The electricity sector has been undergoing a transformation due to low natural gas prices and a strong desire for clean energy resources. In particular, climate change is a clarion call for action. Sustainable energy strategies to promote job creation, economic growth and a healthy environment have never been more needed than they are today. We believe PSEG is a valuable resource for achieving our customers' strong desire for cleaner energy and improved air quality.
As a leader in low-carbon energy, PSEG recognizes that climate change is the preeminent challenge for a business such as ours with a strong commitment to building a sustainable energy future. With this challenge, we believe there is the opportunity to create an energy system that is cleaner and more efficient - one that protects the environment and helps our customers reduce their energy bills. We began factoring climate change into our business decisions and investments in the early 1990s - well before many others in our industry.
For more than 40 years, nuclear energy has powered millions of New Jersey homes and businesses with clean, safe, reliable and affordable electricity. Today, PSEG's Salem and Hope Creek nuclear plants are an indispensable part of New Jersey's energy mix. Nuclear energy provides nearly half of the 24/7 supply of power generated in New Jersey - power that is essential to the state's economy and environment. In fact, New Jersey has the 10th-lowest statewide electric generating fleet CO2 emission rate in the United States.
We believe energy efficiency must be the centerpiece of a comprehensive effort to build a sustainable energy future. Energy efficiency works for the environment by delivering clean-energy benefits similar to renewable energy sources such as solar or wind, but at a fraction of the cost.
Our renewable energy initiatives have helped make New Jersey one of the leading states for solar energy development - creating jobs, spurring economic activity and helping the state meet its renewable energy targets. New Jersey ranks fifth in cumulative solar electric capacity installed through 2016, according to the Solar Energy Industries Association.

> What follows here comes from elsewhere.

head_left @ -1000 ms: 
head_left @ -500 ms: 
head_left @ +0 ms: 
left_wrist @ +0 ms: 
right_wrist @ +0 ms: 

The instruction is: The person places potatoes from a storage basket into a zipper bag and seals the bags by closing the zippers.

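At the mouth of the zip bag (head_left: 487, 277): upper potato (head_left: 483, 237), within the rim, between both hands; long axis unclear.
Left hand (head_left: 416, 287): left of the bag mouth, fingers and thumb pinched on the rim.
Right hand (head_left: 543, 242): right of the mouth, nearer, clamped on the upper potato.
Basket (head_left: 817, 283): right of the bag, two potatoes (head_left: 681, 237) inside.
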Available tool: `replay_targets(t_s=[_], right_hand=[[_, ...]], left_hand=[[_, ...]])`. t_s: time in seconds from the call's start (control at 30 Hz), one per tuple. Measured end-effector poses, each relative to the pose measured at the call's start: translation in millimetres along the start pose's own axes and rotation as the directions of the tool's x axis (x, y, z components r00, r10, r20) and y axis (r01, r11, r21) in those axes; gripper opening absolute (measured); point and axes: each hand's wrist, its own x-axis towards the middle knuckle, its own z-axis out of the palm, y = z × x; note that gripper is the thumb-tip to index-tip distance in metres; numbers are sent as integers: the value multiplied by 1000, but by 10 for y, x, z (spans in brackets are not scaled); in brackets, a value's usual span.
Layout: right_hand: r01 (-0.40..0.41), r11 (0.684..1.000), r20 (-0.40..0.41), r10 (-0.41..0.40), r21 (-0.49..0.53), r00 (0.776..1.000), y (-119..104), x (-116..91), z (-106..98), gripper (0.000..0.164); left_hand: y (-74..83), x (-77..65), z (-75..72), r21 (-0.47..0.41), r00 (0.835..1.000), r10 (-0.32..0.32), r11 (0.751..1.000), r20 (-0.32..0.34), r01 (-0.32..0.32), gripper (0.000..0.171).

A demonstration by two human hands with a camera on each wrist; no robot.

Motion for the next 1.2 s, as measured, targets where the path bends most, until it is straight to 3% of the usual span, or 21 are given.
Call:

PSE&G was recently named Investor-Owned Utility of the Year by the Smart Electric Power Alliance, in recognition of PSE&G's success in increasing the amount of solar energy in New Jersey, in particular by building solar farms on landfills and brownfields.
Electric vehicles can have a powerful impact in combating climate change and reducing pollutants - from carbon, to nitrogen oxide to particulates - especially in a state like New Jersey, where about half of our electricity comes from air emissions-free nuclear power. The popularity of electric vehicles is increasing at a record-setting pace. Here, in New Jersey, there has been a surge in demand, with registration of model year 2016 plug-in electric vehicles up 79 percent.
Climate adaptation is an area of increased focus for us as we implement actions to increase resiliency. PSEG is a founding member of the New Jersey Climate Adaptation Alliance, which was formed in 2011 by a diverse group of stakeholders. The alliance's focus is on climate change preparedness and adaptation in key impacted sectors, including energy infrastructure.
Stewardship of a precious resource. Stewardship of water resources remains a priority for PSEG in the areas where we operate. None of our plants are located in a water-stressed area, with most being located on non-potable estuarine waters. However, New Jersey is also one of the most populated and developed areas of the United States and is beginning to experience water resource constraints on a localized basis. In addition, extreme weather events have led to impacts related to flooding.
Geographically, PSEG operates within a very diverse region of the world. The northeastern United States and New Jersey, in particular, are part of a cycle of migratory travel for many avian, aquatic and terrestrial species, such as red knots, horseshoe crabs and golden wing warblers, to name a few. New Jersey also is home to several species that require special habitats that are in limited supply. These include bog turtles and flora such as swamp pink that inhabit wetland areas.
The cornerstone of our approach to maintaining biodiversity is an environmental impact assessment process for our projects. The process includes three steps: project planning, permitting and compliance. We subject our new facilities and transmission development projects to an impact assessment, which includes an evaluation of biodiversity impacts, using inventory maps created by the New Jersey Geographic Information System. In addition, we file our Environmental Impact Statements and Environmental Assessments with the appropriate regulatory agencies such as the New Jersey Department of Environmental Protection, the Board of Public Utilities and the National Park Service. Our EIS and EA reports are publicly available through those agencies and we post updates to project websites for many of our larger projects.